Pero no. A cambio de eso, él y los suyos nos  llevaron “a votar berracos”; nos colmaron de terrores y “cocos”, y de desconfianza hacia las instituciones. Se burlaron de nosotros hasta el abuso, con diversas “jugaditas”. Nos llenaron de odio el espíritu, nos opusieron a los amigos de toda la vida, a los familiares… nos sacaron a marchar a la calle. Y va a ser difícil que consigan hacernos entrar otra vez. “Nos quitaron tanto, que nos dejaron hasta sin el miedo”, decía un cartel hermoso y profético en la marcha de noviembre 21.

El gran legado de Uribe no es haber vuelto viable “este país inviable”, como se ufana él y le recuerda a la gente más joven, ni habernos regresado las carreteras a los pequeñoburgueses para ir a las fincas, ni contener el complot comunista internacional, ni evitar que Colombia cayera en manos de las Farc (sus seguidores más exaltados argumentan y le escupen a Santos que él le entregó el país a las Farc; y si es así, entonces fue porque Uribe no lo pudo evitar). No, el gran legado del expresidente con su estrategia de “emberracarnos”, con su insistencia en hacernos dudar de todas las instituciones, de confundirnos con que algo está mal si lo hacen otros pero bien si lo hace él, el gran legado es que hoy estamos en la calle, empoderados, y no para pedir mejores sueldos, o cero incremento de impuestos (por lo que la gente acostumbraba a salir), sino para exigirlo todo. Todo todo, desde el respeto a la vida, a los páramos, a los tiburones, hasta cambios definitivos en la educación, en la salud, durísimas leyes anticorrupción, garantías al proceso de paz, e inclusive que se acabe el Esmad.

Un enorme y confuso batiburrillo de insatisfacciones, clamores pospuestos, resentimientos mal gestionados, dignidades maltrechas. En el fondo, un nuevo pacto social del que (no sé si lo han notado) están excluidos los políticos, así traten de morder por los lados algo de influencias. Una masa rugiente y bienintencionada a la que sin dudas no van a poder complacer porque en realidad no dimensiona lo que está pidiendo ni lo tiene claro, ni cómo se puede lograr, pero sí sabe que no la van a satisfacer con cosas puntuales ni con pequeñeces. Una masa que empezó a menguar con las vacaciones universitarias, pero que va a volver episódicamente a salir en los dos años y medio de gobierno que le quedan a Duque y que van a hacerle ese tiempo un infierno.

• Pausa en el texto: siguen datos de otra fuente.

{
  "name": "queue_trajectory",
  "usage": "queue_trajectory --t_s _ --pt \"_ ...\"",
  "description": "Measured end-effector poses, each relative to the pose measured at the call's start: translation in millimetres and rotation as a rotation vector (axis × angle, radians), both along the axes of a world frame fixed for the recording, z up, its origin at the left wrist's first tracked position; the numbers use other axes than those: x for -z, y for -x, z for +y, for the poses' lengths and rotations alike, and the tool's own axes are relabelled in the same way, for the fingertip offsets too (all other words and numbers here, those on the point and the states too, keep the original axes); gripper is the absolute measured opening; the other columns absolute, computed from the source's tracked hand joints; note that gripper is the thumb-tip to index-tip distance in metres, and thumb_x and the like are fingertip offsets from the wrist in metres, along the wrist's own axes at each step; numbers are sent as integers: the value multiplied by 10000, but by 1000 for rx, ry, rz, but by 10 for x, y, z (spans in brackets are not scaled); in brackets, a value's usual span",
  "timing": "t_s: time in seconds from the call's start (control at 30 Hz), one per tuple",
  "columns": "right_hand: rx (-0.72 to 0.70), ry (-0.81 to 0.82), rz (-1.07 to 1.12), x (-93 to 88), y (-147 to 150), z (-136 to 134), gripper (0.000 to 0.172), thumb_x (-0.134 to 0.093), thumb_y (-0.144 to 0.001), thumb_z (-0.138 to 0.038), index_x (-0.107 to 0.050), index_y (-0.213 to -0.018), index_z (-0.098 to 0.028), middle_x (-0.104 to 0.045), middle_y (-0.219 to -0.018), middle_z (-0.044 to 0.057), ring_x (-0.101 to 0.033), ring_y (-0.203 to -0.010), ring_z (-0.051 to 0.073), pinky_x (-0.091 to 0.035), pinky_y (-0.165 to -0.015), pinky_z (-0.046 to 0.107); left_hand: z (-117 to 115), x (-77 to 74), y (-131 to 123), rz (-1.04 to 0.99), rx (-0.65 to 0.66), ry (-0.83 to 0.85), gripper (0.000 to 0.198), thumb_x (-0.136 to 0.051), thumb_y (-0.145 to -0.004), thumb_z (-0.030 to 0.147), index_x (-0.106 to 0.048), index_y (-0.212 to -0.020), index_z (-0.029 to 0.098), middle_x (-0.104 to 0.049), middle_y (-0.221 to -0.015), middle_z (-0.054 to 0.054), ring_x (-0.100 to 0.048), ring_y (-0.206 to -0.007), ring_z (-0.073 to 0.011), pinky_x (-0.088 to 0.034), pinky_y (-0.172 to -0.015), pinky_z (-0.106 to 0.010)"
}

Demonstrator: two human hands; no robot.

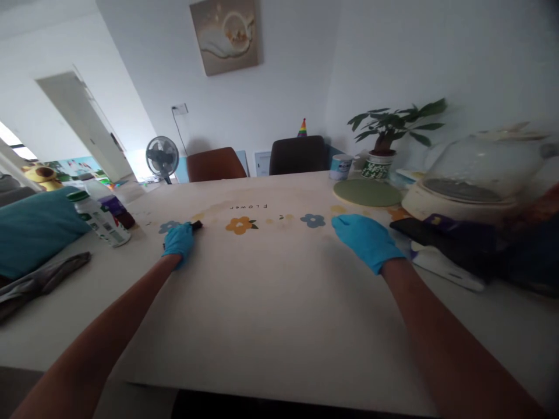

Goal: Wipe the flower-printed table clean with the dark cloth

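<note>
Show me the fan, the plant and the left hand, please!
Fan (pixel 162 156): head view, on the middle of its round front.
Plant (pixel 395 120): head view, on its leaves.
Left hand (pixel 178 240): head view, on the middle of the gloved hand.

A white table (pixel 262 326) was printed with orange and blue flowers (pixel 239 225). On its left, a green-capped bottle (pixel 103 224) was stood beyond a crumpled grey cloth (pixel 48 282); a tub (pixel 341 167), a potted plant (pixel 378 166), a round green mat (pixel 367 192) and a white-based glass vessel (pixel 454 205) were grouped on the right.
</note>
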State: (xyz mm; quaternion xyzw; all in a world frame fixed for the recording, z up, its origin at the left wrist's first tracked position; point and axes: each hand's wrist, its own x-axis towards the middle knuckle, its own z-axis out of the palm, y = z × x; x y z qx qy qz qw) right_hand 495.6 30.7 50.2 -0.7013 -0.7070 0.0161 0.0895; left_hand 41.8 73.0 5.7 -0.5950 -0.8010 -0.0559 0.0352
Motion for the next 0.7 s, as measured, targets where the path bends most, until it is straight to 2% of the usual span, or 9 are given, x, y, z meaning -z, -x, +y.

Y él se va a ayudar porque como todos los políticos en un siglo y medio sigue creyendo en aquella fórmula, efectiva hasta hoy, de que algo debe cambiar para que todo pueda seguir igual. Hace cinco días en el Congreso mientras él, con su cara de ingenuo feliz que quiere ser tomado en serio, llamaba a la mesa de diálogo, el Congreso aprobaba su reforma tributaria en primer debate y seguía adelante ese proyecto que busca sacar de la cárcel a Andrés F. Arias por desviar la plata de los campesinos a las manos de hacendados ricos. Pero al mismo tiempo rebajaba la jornada laboral de 48 a 45 horas. ¿Nos contentaremos ahora con esas tres horitas?